Return the lines below exactly as they appear, please, starting with the first and ending with the one that contains "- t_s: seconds".

● ● ●

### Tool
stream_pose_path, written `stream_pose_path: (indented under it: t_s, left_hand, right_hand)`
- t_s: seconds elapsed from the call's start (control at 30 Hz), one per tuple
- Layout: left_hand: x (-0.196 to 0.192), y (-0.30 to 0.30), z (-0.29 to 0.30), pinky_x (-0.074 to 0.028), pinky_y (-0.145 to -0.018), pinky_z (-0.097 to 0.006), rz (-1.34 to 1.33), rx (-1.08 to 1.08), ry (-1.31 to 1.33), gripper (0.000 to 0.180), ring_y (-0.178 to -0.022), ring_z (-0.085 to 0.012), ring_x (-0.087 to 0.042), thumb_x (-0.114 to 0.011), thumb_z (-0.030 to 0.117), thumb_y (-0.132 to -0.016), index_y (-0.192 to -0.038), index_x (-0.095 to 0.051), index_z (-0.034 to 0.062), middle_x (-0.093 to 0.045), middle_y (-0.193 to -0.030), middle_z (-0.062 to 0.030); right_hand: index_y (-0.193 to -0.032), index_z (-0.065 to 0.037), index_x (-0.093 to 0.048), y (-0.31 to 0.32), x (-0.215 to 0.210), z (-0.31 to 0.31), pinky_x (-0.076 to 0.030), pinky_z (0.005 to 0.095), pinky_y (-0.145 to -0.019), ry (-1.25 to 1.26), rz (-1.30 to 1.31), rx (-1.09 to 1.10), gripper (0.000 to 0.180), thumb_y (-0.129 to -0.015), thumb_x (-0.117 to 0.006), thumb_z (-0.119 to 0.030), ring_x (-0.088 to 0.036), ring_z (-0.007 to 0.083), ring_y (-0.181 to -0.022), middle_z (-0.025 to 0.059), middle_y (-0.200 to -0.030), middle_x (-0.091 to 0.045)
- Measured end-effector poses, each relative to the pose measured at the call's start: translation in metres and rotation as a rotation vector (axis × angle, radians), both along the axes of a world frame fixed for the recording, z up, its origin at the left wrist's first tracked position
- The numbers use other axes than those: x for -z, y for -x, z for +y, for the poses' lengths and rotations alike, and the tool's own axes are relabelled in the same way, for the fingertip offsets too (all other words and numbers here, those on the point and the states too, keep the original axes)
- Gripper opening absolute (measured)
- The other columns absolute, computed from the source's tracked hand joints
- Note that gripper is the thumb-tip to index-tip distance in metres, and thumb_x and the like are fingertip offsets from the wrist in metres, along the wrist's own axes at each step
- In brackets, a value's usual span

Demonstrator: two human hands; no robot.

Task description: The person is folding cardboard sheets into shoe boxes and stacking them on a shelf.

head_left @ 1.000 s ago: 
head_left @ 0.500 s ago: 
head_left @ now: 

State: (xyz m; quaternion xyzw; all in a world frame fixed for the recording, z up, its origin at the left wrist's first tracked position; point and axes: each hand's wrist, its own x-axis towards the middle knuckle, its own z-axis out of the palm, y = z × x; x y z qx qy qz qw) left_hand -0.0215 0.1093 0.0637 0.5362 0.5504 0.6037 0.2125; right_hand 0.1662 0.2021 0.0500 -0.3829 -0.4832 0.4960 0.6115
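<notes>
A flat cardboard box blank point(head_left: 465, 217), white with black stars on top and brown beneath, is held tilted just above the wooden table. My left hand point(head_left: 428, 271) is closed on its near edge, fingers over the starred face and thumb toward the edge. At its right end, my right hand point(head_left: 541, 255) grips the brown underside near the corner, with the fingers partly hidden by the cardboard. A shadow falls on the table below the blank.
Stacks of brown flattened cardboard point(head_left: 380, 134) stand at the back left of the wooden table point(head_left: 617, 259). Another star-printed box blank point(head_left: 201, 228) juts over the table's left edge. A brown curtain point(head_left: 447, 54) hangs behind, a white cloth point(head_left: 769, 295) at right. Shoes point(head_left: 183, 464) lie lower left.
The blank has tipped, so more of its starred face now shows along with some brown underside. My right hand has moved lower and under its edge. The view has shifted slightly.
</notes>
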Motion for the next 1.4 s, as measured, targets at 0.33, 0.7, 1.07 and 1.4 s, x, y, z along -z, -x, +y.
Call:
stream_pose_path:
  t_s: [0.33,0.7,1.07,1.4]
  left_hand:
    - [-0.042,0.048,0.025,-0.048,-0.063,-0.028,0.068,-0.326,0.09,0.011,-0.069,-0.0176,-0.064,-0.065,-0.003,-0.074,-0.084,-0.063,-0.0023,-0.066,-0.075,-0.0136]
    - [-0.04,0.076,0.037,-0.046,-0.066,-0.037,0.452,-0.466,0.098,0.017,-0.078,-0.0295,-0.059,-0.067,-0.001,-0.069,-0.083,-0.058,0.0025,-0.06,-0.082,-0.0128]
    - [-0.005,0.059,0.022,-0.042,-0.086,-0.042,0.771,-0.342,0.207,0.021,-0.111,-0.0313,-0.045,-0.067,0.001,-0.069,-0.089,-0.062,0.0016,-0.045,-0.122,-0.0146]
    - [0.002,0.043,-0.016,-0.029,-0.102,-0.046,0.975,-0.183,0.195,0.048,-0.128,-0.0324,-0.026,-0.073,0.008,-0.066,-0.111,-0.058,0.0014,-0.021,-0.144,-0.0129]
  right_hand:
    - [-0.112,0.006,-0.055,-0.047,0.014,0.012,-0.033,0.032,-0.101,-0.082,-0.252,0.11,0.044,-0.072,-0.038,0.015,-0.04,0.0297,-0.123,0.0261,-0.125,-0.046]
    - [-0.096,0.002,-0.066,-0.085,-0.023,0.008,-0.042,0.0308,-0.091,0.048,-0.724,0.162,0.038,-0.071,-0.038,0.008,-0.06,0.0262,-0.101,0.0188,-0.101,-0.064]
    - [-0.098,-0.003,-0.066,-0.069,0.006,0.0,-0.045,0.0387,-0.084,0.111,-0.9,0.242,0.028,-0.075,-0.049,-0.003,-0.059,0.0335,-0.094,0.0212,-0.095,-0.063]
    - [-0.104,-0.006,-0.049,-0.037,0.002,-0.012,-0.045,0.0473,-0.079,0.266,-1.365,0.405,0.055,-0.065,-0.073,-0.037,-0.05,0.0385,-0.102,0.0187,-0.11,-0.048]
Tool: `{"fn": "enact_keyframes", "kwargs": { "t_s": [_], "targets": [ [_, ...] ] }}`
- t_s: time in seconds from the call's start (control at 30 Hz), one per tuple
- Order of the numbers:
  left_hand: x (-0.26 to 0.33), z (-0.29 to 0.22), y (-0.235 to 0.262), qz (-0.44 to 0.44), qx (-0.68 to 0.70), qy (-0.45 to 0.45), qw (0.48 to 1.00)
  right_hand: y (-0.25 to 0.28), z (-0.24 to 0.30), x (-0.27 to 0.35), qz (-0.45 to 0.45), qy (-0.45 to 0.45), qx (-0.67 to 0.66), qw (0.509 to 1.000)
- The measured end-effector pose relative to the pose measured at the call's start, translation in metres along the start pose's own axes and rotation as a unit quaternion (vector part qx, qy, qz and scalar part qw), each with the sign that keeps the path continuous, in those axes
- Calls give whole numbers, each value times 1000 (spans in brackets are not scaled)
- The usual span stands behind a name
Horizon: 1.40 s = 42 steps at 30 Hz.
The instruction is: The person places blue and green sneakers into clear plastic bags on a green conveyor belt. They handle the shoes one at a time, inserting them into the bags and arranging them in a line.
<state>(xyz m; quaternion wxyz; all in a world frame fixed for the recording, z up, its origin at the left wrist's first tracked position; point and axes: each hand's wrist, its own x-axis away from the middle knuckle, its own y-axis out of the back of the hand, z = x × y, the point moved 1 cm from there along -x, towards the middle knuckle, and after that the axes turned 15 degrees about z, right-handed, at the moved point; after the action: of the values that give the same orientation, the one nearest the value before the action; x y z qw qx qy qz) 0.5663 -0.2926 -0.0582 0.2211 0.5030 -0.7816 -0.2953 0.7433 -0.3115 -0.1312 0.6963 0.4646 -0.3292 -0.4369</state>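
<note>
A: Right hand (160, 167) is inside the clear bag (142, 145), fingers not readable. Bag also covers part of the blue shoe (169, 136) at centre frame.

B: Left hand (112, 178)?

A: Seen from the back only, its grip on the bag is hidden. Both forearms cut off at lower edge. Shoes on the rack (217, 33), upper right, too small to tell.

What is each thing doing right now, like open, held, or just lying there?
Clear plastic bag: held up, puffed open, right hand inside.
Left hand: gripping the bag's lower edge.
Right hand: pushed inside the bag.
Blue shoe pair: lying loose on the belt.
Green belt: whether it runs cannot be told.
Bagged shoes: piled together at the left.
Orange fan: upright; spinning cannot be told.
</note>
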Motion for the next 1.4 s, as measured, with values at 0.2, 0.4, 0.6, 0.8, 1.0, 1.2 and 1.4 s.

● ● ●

ANSWER BOX
### Tool
stream_pose_path, written `stream_pose_path: (indented under it: t_s, left_hand, right_hand)`
- t_s: seconds elapsed from the call's start (control at 30 Hz), one per tuple

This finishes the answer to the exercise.